Remembering Emmett Till
Remembering the Chicago teenager whose lynching helped to spark the Civil Rights Movement.
He was a 14-year old boy.
He was a jokester.
He stuttered as a result of polio.
He didn’t consent to being the poster child for racial violence in America.
All he wanted was to see if his great uncle’s stories about the Mississippi Delta was true.
He found the truth, more than anyone would have hoped or guessed.
He went to Money, Mississippi as a vibrant, happy, carefree child.
He returned to Chicago, Illinois dead - a murder victim, lynched by two white men who were punishing Emmett for being “fresh” with a White woman.
When Emmett’s mother insisted on an open casket, the whole world discovered what a 14-yeard old child looks like after being beaten, shot, and submerged in the Tallahatchie River for three days.
His death galvanized the already burgeoning Civil Rights movement. Rosa Parks’ refusal to move to the back of a bus led to the Montgomery Bus Boycott, and all that followed.
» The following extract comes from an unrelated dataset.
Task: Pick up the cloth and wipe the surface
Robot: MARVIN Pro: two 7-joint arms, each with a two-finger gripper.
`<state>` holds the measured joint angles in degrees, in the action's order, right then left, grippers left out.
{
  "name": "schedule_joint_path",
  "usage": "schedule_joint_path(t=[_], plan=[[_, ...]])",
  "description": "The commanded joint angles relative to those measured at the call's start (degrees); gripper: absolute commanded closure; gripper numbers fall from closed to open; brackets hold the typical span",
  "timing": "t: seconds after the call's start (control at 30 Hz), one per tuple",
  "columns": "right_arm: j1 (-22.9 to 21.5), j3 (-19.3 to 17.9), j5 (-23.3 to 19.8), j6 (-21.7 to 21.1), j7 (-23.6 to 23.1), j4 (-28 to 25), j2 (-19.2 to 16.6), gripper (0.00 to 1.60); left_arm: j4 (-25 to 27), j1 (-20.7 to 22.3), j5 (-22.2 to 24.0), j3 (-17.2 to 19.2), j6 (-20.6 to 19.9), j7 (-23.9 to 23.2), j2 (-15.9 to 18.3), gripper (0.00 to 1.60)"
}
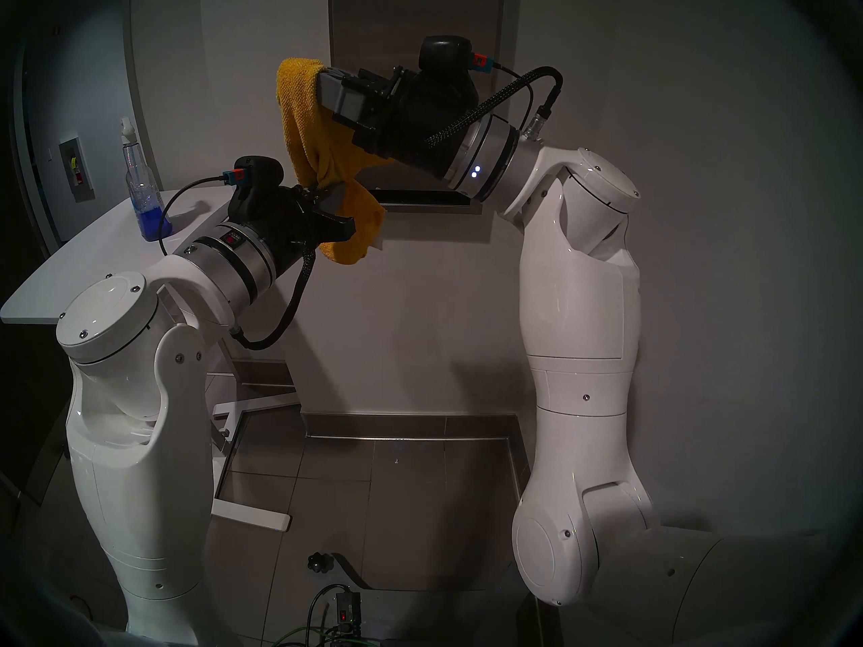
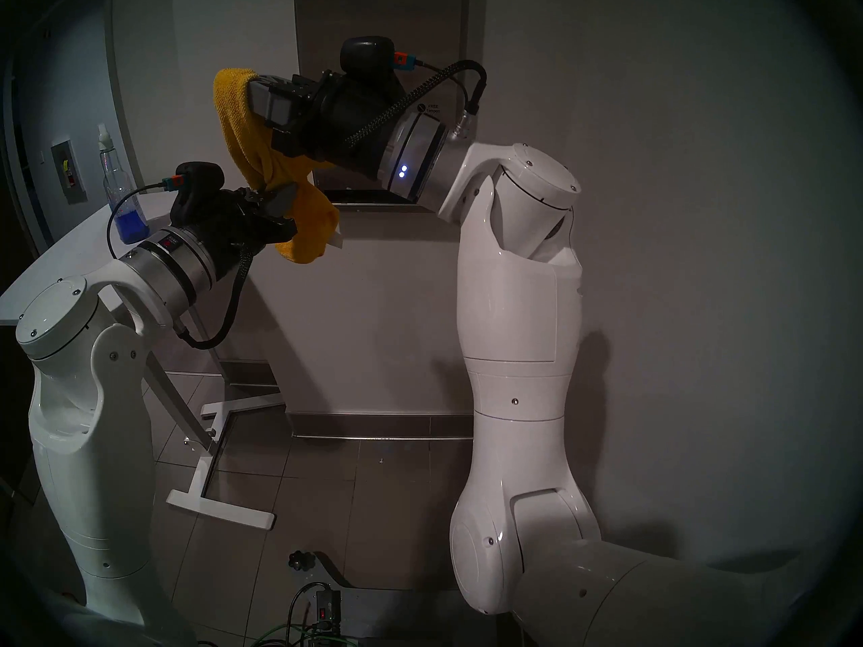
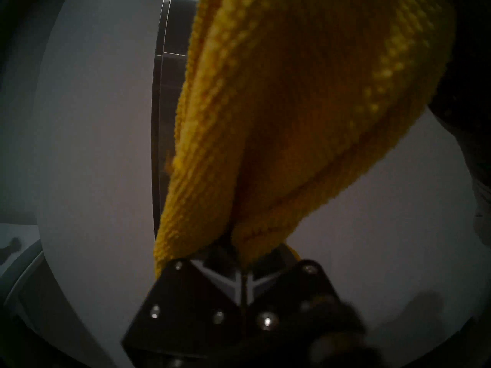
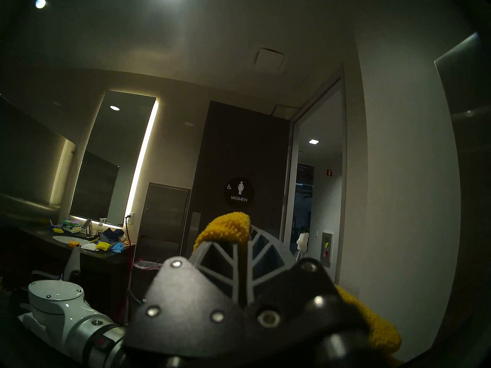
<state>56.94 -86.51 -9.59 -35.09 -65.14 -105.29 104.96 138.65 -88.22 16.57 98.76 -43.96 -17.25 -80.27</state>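
Both grippers pinch the yellow cloth in the air before the steel panel.

At far left a spray bottle (image 1: 140, 188) with blue liquid stands on the white table (image 1: 84, 258). The left gripper (image 1: 334, 201) has its fingers pressed together on the lower part of the cloth (image 1: 308, 132), whose long axis runs nearly upright, leaning slightly; a short tail with a white tag hangs below that grip. The right gripper (image 1: 325, 79) pinches the cloth's top end. Behind them the surface (image 1: 415, 20), a brushed steel panel, is set in a pale wall above a grey tiled floor (image 1: 373, 492). The room is dim.
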Motion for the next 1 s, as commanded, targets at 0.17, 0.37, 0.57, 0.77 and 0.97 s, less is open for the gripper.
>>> schedule_joint_path(t=[0.17,0.37,0.57,0.77,0.97], plan=[[3.44,0.7,2.74,-11.44,6.1,-10.87,1.19,0.09,1.35,1.41,-2.43,0.17,3.9,0.61,1.26,1.6],[4.8,2.06,3.02,-16.58,10.32,-15.3,0.38,0.09,0.72,1.96,-2.89,2.0,5.64,0.46,2.24,1.6],[5.27,2.87,2.3,-18.82,13.41,-16.79,0.3,0.09,-0.8,2.89,-3.81,4.57,6.75,1.09,2.98,1.6],[5.55,3.33,1.12,-19.77,15.58,-17.45,0.19,0.09,-2.12,3.31,-4.56,6.85,7.63,1.14,3.84,1.6],[5.75,3.57,0.14,-19.91,16.87,-17.75,0.06,0.09,-2.91,2.79,-4.89,7.98,8.32,0.93,4.29,1.6]])
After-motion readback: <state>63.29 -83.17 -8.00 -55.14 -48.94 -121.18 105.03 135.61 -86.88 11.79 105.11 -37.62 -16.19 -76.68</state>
The Emmett Till story featured so many familiar aspects of the American South:
A White woman who was “preyed upon” by a Black male
A Black male who was an unlikely participant in any kind of sexual harassment
White men who took the law in their own hands and summarily executed the Black male in the most horrific manner possible
An all-White jury clears the White men of all criminal charges
This would have been a sadly routine lynching, a typical act of Southern White violence against Blacks, except for two incidents that were most atypical.
The first was Emmett Till’s mother, Mamie.
Because she insisted on an open-casket funeral and allowed photographers to take pictures of his bloated, mutilated corpse, Emmett’s murder gained international attention.
Maybe it was her being outraged at what had happened with her baby boy.
Maybe she felt that since she didn’t live in the South she could do what most Black people in the South - fight back.
Whatever the reasons, she fought back in the only way she could - in the court of public opinion. The photographs of Emmett’s body put the spotlight on American racism and put the lie to the fanciful myth of the genteel Southern way of life.
The second factor that made this lynching different is the brazen after-trial confessions of Emmett’s murderers. The White woman’s husband and his half-brother gleefully confessed their crime to Look Magazine after their acquittal, knowing that the legal clause known as Double Jeopardy prevented them from being prosecuted twice for the same crime.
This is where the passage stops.